И мы понеслись с ним что было силы. Я запыхался даже и остановился на минутку у буфета, пристроившись в конец очереди. Я точно знал, что теперь время для меня остановилось. Отдышавшись, я помчался дальше и догнал Ивана лишь у самого вагона. Поезду уже дали отправление. Мы успели заскочить в тамбур.
6
Проводница бросила на меня злой взгляд и спросила:
— Хоть молока купил?
— Какого молока? — не понял я.
— Какого, какого? Коровьего!
— Не пойму я, о чем вы?
— Сразу уж и не пойму. Раньше надо было думать.
Проводница еще раз бросила на меня испепеляющий взгляд, но больше ничего не сказала. Поезд тронулся. Иван что-то насвистывал. Слова проводницы были непонятны и чем-то обидны.
— Это кто у вас там в купе… — Иван не договорил, но я понял.
— Тосей ее зовут. Кажется, молодая супружеская чета.
— Угу, — мрачно бросил Иван и посмотрел на меня подозрительно. — Бессонница у меня.
— Конечно, бессонница. Что же еще?
— Ты это… брось, Артем. — И открыл дверь в коридор.

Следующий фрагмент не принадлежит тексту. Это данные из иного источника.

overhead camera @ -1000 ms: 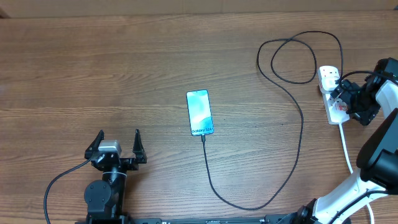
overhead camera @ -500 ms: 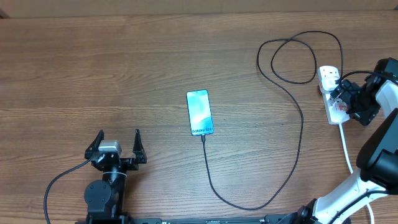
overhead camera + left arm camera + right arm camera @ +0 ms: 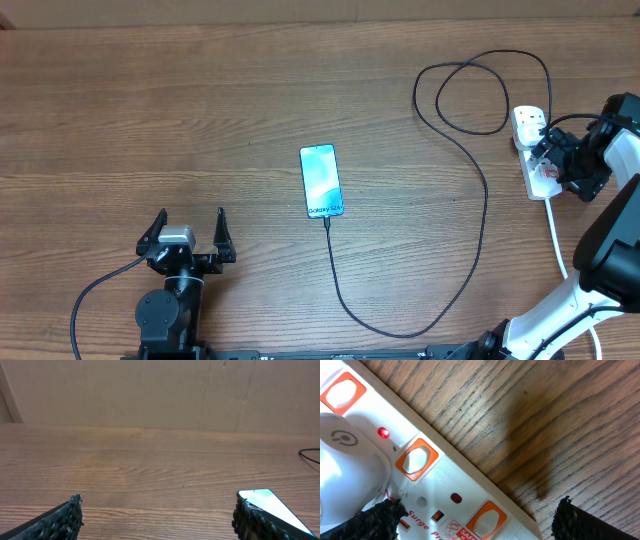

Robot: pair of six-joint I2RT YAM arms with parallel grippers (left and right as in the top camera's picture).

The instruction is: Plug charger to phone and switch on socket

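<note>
The charger, the phone and the socket lie exactly where they did a second ago, and neither arm has stirred in that time. Taken with how things lie, that stillness suggests the work is finished or very nearly so.

At the left, the left pincer point(image 3: 190, 215) sits low at the near edge of the bench point(image 3: 150, 100). Its fingers are spread wide with nothing between them, and it is well apart from everything else.

Towards the middle, the phone point(image 3: 321, 180) lies flat with its screen lit. The charger point(image 3: 487, 205) meets the phone's near edge, so the connector looks seated, though the overhead view is too coarse to be sure. From there the black cable runs toward the robot, swings right, climbs away and loops twice before reaching the far end of the socket point(image 3: 540, 185).

At the right, the right pincer point(image 3: 476, 514) hangs just over the white strip with its fingers spread wide, gripping nothing. Its wrist camera shows a white adapter point(image 3: 345, 475) plugged into the strip and a small red lamp point(image 3: 383, 433) glowing beside it. The orange-framed switches point(image 3: 417, 458) run along the strip's edge.

That lit lamp reads as power on. What may remain is confirming that the lamp belongs to the charger's outlet, then lifting the right arm clear.
</note>
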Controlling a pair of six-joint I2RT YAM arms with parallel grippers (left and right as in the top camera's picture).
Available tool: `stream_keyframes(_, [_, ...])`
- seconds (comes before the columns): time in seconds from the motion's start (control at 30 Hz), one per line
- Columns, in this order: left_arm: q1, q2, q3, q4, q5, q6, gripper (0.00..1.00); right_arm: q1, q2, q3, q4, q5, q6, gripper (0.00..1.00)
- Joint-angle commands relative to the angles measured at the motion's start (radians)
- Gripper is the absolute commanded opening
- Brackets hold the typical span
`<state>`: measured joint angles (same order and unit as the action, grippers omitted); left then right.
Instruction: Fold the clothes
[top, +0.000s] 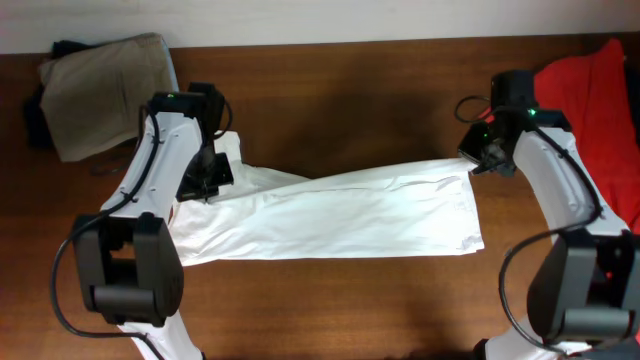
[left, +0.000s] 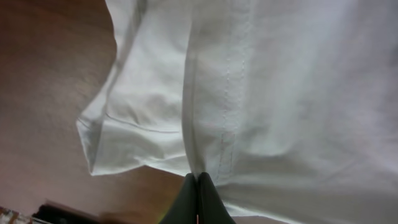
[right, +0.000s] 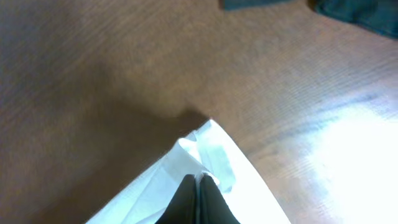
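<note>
Table: we see one brown wooden tabletop (top: 340, 90) filling nearly the whole overhead view, its grain running from left to right.
Far edge: along the top of the overhead view we find a pale strip (top: 300, 20) beyond the table's back edge; we cannot tell whether it is wall or floor.
Light: in the right wrist view we note a bright patch (right: 354, 143) of glare on the wood at the right, washing out the grain.
Shadow: we see a soft dark shadow (right: 124, 118) on the wood left of centre in the same view.
Left wrist view: we see the wood blurred and reddish-brown at the left.
</note>
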<state>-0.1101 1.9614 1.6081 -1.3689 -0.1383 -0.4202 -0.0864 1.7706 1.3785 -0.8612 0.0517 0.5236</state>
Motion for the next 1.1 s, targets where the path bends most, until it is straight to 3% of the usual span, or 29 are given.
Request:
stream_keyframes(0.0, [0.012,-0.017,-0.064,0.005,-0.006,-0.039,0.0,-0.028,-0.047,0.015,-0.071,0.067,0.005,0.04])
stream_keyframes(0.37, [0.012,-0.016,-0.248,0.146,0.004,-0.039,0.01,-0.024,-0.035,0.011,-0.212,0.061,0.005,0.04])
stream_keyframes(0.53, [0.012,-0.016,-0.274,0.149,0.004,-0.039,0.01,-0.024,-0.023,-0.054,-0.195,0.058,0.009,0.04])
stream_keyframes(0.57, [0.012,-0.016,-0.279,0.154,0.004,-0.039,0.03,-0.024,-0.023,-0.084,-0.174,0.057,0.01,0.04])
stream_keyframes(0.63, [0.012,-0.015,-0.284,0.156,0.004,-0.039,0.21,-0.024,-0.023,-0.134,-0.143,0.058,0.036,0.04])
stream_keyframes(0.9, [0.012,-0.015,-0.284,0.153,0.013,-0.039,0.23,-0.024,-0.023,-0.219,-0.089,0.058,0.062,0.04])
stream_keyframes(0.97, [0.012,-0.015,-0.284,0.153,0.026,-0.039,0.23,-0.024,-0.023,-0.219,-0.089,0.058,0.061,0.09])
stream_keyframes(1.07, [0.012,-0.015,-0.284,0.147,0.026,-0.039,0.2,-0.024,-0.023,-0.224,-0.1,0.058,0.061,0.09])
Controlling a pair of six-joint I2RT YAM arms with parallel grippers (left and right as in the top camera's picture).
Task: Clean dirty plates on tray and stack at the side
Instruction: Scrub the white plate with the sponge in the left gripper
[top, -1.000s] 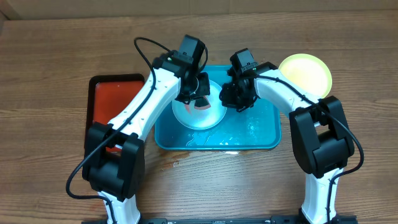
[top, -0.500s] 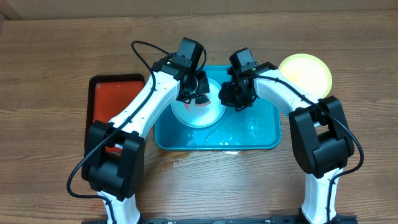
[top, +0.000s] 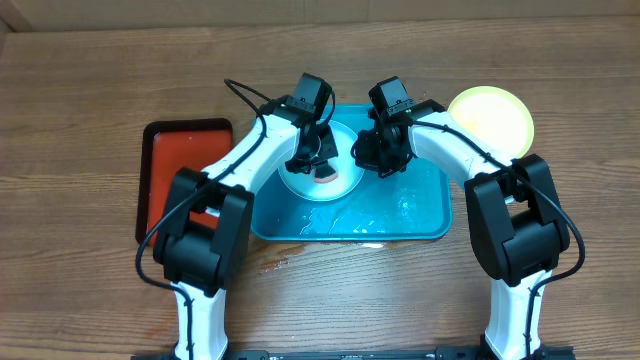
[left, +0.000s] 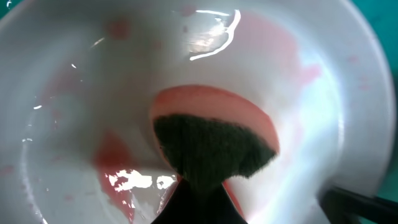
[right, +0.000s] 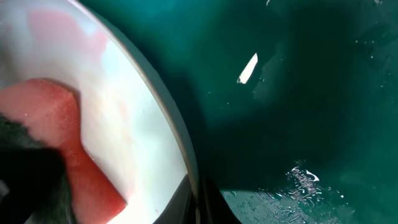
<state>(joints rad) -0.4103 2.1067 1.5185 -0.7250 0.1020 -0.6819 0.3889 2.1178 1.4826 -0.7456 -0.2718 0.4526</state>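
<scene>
Your brown wood-grain tabletop (top: 100, 90) fills the overhead view. A tan, cardboard-coloured strip (top: 300, 10) runs along its 12 o'clock edge, and that is all you get of the room.

By count you have two arms, two trays, one sponge, and two plates you can see. Whether another plate lies under the yellow-green one, you cannot tell.

The large turquoise-blue rectangular plastic tray (top: 420, 215) sits at the middle of the tabletop. A film of water (right: 298, 186) glints on its floor towards 6 o'clock. In its 10 o'clock part lies the light blue round plastic plate (top: 300, 185), whose pale centre carries pink-red smears in your left wrist view.

The smaller red tray with a black rim (top: 170, 160) lies just beside the turquoise tray at 9 o'clock, partly under the left arm. The yellow-green round plastic plate (top: 490, 118) rests on the bare tabletop at 2 o'clock, close to the turquoise tray's corner.

Your left hand (top: 318, 158) is clamped narrow on a pink sponge with a dark green scouring face (left: 211, 140), and the sponge presses against the inside of the blue plate. Your right hand (top: 372, 158) is at the plate's 3 o'clock side, its jaws drawn together on the rim, as the right wrist view shows.
</scene>
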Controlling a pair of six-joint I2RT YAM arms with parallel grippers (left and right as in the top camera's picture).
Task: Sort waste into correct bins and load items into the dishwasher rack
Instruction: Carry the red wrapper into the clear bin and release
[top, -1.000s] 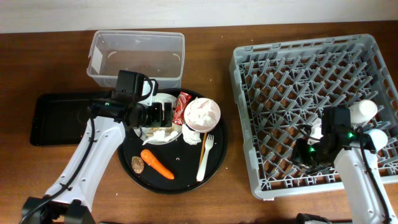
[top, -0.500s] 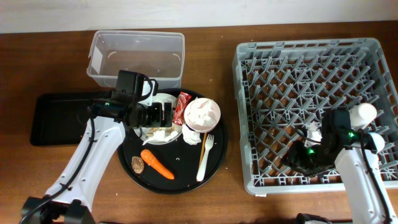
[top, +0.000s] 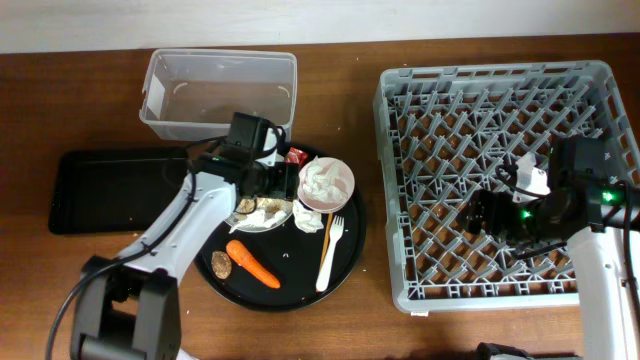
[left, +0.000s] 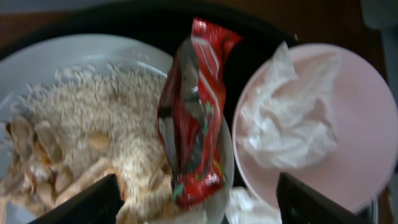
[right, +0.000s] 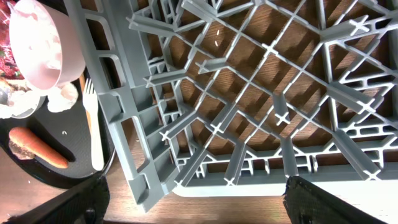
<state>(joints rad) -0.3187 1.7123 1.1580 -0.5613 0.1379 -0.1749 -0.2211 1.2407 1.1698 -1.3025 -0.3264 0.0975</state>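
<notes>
The red wrapper (left: 193, 118) lies over the rim of the grey-white bowl (left: 74, 56), which holds beige food scraps (left: 118, 130). My left gripper (left: 199, 193) is open with a finger on either side of the wrapper, also seen from above (top: 283, 172). Beside it the pink bowl (top: 326, 185) holds a crumpled tissue (left: 286, 118). My right gripper (top: 487, 212) hangs open and empty over the dishwasher rack (top: 440, 120), near its front left corner (right: 143, 180). The carrot (top: 252, 264), brown lump (top: 221, 263) and fork (top: 328, 250) lie on the round tray.
The round black tray (top: 345, 275) sits left of the rack. A clear tub (top: 160, 90) stands behind it and a shallow black tray (top: 100, 190) lies at the far left. Another tissue (top: 308, 221) rests below the pink bowl.
My left gripper moved right, from over the grey-white bowl to the red wrapper, and narrowed a little. My right gripper opened and drew back from the rack's front edge; the rack straightened.
</notes>
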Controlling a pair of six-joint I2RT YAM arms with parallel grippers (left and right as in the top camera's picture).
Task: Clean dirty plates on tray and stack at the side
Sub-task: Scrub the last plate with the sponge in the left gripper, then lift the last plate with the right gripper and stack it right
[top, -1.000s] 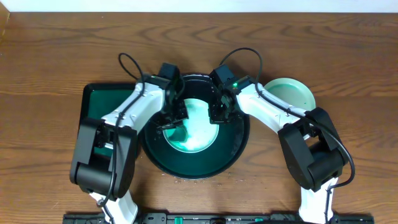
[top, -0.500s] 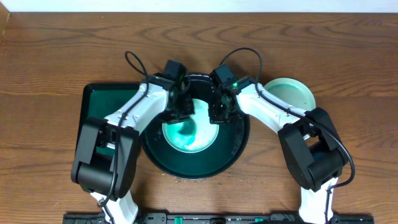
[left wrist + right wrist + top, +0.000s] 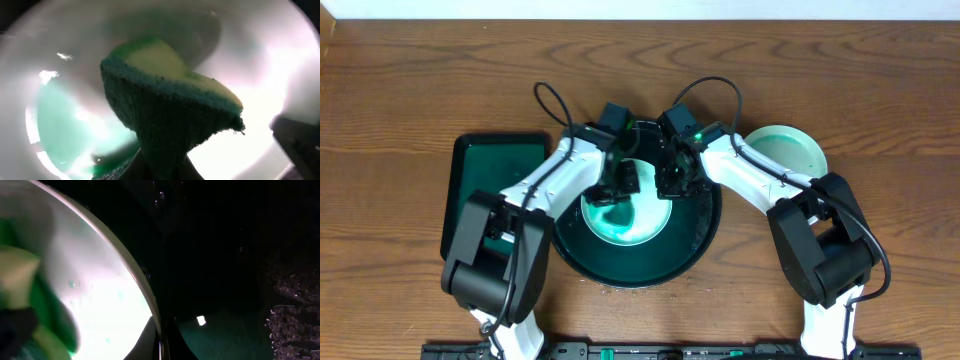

Я пошел за ним. Вернее, стал протискиваться за ним между стенкой и прижавшимися к другой стороне пассажирами, желавшими умыться. В самом вагоне было свободнее. Иван сбросил туфли и полез на полку, на нижней еще спали, так что и сидеть-то ему было негде. В моем купе оказались два новых пассажира: женщина и мужчина, оба лет тридцати. Я сначала принял их за супругов. Но по тому, как мужчина предлагал женщине свою нижнюю полку, понял, что они даже незнакомы. Гражданин в сером продолжал сидеть в своей неизменной позе.